The history of the clerihew is almost as much fun as the poems themselves. When he was sixteen years old, Edmund Clerihew Bentley was sitting in science class at St. Paul’s School in London when a funny poem about English chemist Humphry Davy popped into his head. He wrote it down and shared it with classmates, and the form was such a hit that he and his friends wrote more and more of the four-line poems – enough to fill a notebook! Bentley went on to publish three books filled with his own poems, which came to be known as clerihews.

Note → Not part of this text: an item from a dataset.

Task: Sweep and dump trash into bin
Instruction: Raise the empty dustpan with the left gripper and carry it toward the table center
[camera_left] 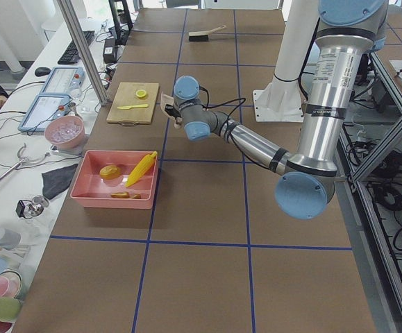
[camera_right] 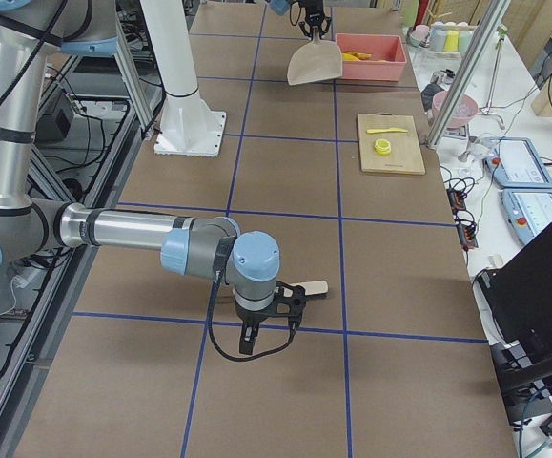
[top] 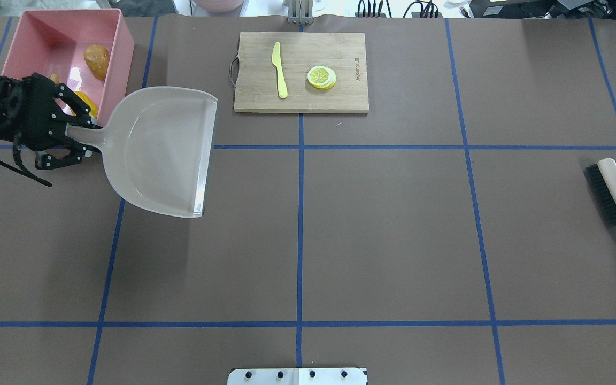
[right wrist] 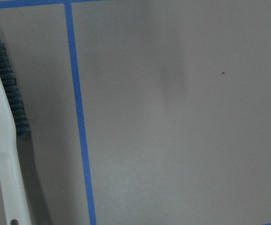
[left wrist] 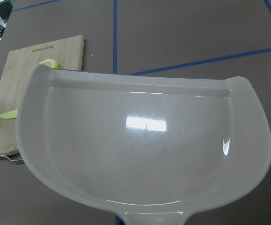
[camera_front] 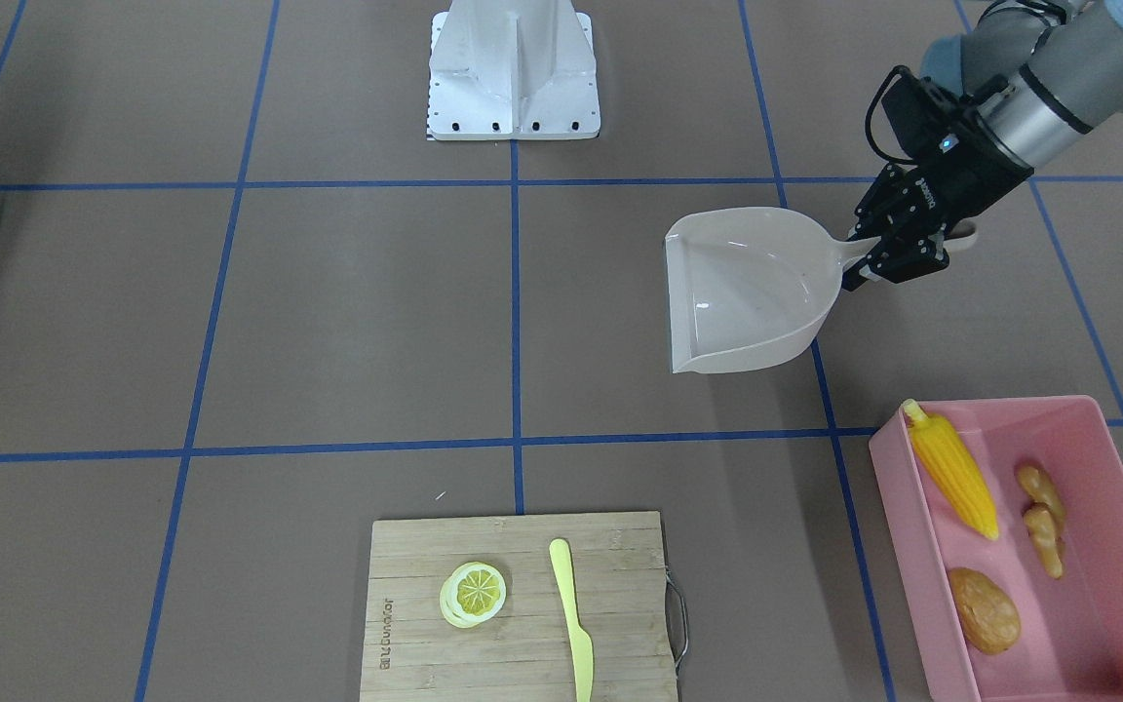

The clerihew follows several simple guidelines:
- it is traditionally about a person
- it is four lines long
- the first line must end with the name of the person the poem is about
- the first and second lines rhyme with each other, and the third and fourth lines rhyme with each other
- it is funny!
Here is an example of one of Bentley’s early clerihews:
The people of Spain think Cervantes
Equal to half-a-dozen Dantes;
An opinion resented most bitterly
By the people of Italy.
The art of Biography
Is different from Geography.
Geography is about maps,
But Biography is about chaps.
Clerihews can be great fun to write with children. Try assigning a group of kids the same person and letting them compare their work, or let them choose whomever they want. Wouldn’t it be fun to leave the person’s name out of the poem and play a guessing game? The sky’s the limit with this light, enjoyable poetic form! To get your poetic juices flowing, here’s one we wrote in celebration of spring:
Will Punxsutawney Phil
See his shadow stretch over the hill?
He’s a pretty famous rodent dude
Who heralds spring with attitude.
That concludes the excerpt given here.